### Stored data
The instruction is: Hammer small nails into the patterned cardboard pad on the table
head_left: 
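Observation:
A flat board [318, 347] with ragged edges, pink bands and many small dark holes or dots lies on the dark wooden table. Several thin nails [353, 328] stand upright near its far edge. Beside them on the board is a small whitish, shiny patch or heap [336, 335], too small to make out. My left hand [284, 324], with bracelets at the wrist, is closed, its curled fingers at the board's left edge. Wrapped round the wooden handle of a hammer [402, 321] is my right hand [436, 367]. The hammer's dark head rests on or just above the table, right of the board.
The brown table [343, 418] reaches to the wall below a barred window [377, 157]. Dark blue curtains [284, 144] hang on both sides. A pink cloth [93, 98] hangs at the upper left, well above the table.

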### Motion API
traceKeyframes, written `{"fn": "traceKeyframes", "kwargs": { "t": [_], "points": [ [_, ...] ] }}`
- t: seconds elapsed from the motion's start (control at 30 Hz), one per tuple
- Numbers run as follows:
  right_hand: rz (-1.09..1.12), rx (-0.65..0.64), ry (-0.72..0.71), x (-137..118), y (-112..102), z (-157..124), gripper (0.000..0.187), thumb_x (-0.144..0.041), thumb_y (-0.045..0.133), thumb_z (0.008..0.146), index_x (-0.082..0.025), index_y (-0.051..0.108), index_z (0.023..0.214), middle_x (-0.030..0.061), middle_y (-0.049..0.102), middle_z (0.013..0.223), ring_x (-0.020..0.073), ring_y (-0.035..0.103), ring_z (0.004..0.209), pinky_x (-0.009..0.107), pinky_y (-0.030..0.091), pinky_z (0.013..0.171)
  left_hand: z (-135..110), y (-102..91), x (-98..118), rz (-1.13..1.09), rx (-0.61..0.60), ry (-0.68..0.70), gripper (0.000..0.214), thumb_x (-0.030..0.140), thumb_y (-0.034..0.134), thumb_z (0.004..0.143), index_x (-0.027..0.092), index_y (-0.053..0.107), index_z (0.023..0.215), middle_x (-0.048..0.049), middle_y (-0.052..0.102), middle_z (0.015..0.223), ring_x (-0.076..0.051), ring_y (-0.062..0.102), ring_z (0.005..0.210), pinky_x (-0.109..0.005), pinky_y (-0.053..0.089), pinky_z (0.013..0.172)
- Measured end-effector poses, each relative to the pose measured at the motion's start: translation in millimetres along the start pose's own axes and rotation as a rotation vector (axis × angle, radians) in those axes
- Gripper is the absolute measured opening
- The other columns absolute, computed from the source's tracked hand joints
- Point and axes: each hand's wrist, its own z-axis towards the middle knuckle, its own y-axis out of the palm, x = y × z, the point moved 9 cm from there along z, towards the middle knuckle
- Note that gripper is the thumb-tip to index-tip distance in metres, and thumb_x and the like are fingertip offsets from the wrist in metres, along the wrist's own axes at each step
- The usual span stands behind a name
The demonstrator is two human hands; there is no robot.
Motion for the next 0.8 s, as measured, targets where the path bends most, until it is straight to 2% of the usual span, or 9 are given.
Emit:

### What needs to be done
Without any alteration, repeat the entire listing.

### Answer section
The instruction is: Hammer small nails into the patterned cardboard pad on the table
head_left: 
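Observation:
A flat board [318, 347] with ragged edges, pink bands and many small dark holes or dots lies on the dark wooden table. Several thin nails [353, 328] stand upright near its far edge. Beside them on the board is a small whitish, shiny patch or heap [336, 335], too small to make out. My left hand [284, 324], with bracelets at the wrist, is closed, its curled fingers at the board's left edge. Wrapped round the wooden handle of a hammer [402, 321] is my right hand [436, 367]. The hammer's dark head rests on or just above the table, right of the board.
The brown table [343, 418] reaches to the wall below a barred window [377, 157]. Dark blue curtains [284, 144] hang on both sides. A pink cloth [93, 98] hangs at the upper left, well above the table.
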
### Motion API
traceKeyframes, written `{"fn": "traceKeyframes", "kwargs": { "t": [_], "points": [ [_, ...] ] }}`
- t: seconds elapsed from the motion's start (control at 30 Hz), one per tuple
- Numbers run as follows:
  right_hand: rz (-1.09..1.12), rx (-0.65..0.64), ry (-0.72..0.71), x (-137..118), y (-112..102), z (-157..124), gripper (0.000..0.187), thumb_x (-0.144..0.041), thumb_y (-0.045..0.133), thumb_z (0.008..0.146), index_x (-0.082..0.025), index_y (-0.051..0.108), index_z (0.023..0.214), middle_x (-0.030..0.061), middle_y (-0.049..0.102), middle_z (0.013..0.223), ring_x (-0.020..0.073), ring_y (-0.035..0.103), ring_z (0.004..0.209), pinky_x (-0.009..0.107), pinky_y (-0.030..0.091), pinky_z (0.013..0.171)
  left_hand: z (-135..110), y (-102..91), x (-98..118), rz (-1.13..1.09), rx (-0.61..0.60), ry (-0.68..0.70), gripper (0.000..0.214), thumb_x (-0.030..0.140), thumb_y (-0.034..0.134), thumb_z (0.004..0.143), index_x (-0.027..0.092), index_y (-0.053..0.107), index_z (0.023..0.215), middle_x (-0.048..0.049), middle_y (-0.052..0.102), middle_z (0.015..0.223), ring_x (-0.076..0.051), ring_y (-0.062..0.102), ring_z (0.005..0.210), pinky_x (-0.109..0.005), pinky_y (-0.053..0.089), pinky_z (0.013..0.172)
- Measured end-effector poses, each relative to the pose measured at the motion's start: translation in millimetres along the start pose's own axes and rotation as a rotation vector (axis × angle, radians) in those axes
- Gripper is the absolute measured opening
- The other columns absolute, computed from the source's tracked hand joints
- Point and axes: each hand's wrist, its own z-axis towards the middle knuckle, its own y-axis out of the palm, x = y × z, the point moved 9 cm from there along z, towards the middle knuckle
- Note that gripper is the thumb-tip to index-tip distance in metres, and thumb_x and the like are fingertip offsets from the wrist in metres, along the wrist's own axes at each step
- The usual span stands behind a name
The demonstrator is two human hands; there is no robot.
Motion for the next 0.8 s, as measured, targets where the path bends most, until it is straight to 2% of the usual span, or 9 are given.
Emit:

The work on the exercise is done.